▶ [What you need to do]
Beneath this line is the data. Output exactly the lines from the line with "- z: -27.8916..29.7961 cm" to the line with "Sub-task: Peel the", both ends included, and nothing more.

▶ [Data provided]

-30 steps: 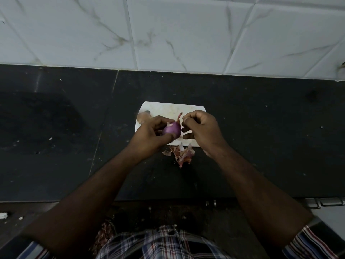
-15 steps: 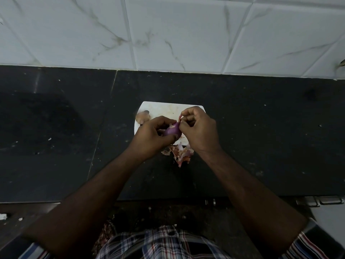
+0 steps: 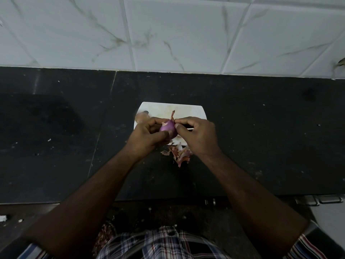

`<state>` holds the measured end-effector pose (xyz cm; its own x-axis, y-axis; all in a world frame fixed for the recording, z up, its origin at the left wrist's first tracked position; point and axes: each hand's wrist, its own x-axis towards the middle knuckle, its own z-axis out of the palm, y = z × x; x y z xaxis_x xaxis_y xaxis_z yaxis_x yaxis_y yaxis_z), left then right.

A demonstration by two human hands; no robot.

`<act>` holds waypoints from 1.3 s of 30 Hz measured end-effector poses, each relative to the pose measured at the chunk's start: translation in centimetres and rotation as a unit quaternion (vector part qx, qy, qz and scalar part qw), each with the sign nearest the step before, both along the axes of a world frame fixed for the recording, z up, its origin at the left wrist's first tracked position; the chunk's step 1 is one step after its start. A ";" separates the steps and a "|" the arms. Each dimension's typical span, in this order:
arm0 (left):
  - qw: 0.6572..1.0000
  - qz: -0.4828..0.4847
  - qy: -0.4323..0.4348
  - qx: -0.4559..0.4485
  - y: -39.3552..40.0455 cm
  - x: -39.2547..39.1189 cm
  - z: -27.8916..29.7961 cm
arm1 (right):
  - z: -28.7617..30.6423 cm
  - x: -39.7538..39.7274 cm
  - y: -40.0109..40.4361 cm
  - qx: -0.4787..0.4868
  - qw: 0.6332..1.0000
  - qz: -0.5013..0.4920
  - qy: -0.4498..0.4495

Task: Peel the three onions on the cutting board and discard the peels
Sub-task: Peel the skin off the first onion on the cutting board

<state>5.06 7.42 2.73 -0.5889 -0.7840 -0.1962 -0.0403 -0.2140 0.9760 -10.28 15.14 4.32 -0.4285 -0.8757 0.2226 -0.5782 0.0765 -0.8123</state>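
My left hand [image 3: 147, 135] grips the onion [image 3: 169, 130] above the cutting board [image 3: 186, 110]; my right hand [image 3: 197, 134] pinches skin at its stem end. Since a second ago the stem strip has been pulled upright, so this onion looks nearly bare. Peels [image 3: 180, 153] pile on the counter [image 3: 261, 137], one more onion [image 3: 141, 116] waits.
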 end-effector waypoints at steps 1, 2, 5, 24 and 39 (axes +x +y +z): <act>1.000 0.000 0.001 0.001 0.0 0.1 0.0 | -0.1 0.0 0.0 -0.006 1.000 0.000 -0.001; 1.000 0.001 0.001 0.001 0.0 0.1 0.0 | -0.1 0.0 0.1 -0.010 1.000 0.000 -0.001; 1.000 0.001 -0.003 0.004 0.2 0.3 -0.2 | -0.2 0.0 0.0 -0.004 1.000 0.000 0.000; 0.999 -0.012 -0.005 -0.033 0.6 0.6 0.0 | -0.6 -0.3 -0.5 0.001 1.000 -0.013 -0.025; 0.998 -0.027 -0.024 -0.056 0.5 0.5 -0.1 | -0.9 -0.3 -0.3 -0.005 1.000 -0.013 -0.015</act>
<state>5.54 7.87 2.67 -0.6222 -0.7705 -0.1383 -0.0957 -0.1005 0.9903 -10.61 14.85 3.37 -0.4570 -0.8624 0.2178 -0.5517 0.0828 -0.8299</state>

▶ [Response to the exercise]
  - z: -27.8916..29.7961 cm
arm1 (right):
  - z: -28.7617..30.6423 cm
  - x: -39.7538..39.7274 cm
  - y: -40.0109..40.4361 cm
  - qx: -0.4787..0.4868
  - qw: 0.6332..1.0000
  - qz: -0.5013..0.4920
  - qy: -0.4498..0.4495

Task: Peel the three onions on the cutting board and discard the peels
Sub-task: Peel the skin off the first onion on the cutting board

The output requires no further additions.